This project builds on the [base code](https://github.com/udacity/CarND-MPC-Project. Details on dependencies and set-up can be found there. After cloning the project, it can be compiled and run ttyping below in the command line e.g. bash on Ubunto on Windows
mkdir build && cd build
cmake .. && make
./mpc
The code is based on a kinematic model of the car's movement. Thereby, the input values from the car are used to predict the best car controls to stay on track.
The car will be controlled using two variables, combined in the actuator 2-Vector: actuator = [delta, a]. The actuator is the input to the car where delta is the steering angle between -25 and 25 degree and a the acceleration normalized to [-1,1]. The steering angle delta is positive for right turns and negative for left turns. Note that this is opposite as in the class room.

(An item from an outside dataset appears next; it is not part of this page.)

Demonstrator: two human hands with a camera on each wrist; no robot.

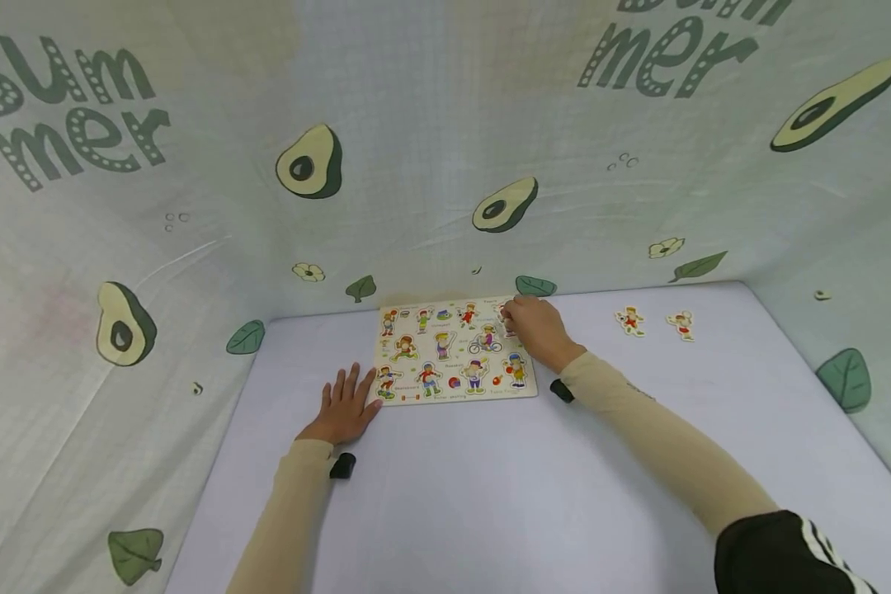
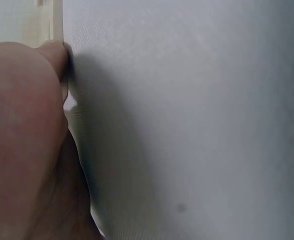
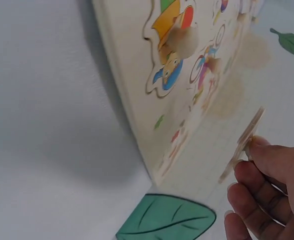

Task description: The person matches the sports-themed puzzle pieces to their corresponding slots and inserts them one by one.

The state of the car is described by a 6-Vector: state = [x, y, psi, v, cte, epsi]
Variable | Description | Motion model (after dt) |
---|---|---|
x | position | x1 = x + v * cos(psi) * dt |
y | position | y1 = y + v * sin(psi) * dt |
psi | orientation | psi1 = psi + v * delta/Lf * dt |
v | velocity | v1 = v + a * dt |
cte = f(x) - y | cross track error : distance to modeled trajectory f(x) | cte1 = cte + v * sin(epsi) * dt |
epsi = psi - arctan(f'(x)) | difference in orientation | epsi1 = epsi + v * delta/Lf * dt |
The simulator returns x, y, psi and v and a couple of more parameters. DATA.md contains a description of the data sent back from the simulator.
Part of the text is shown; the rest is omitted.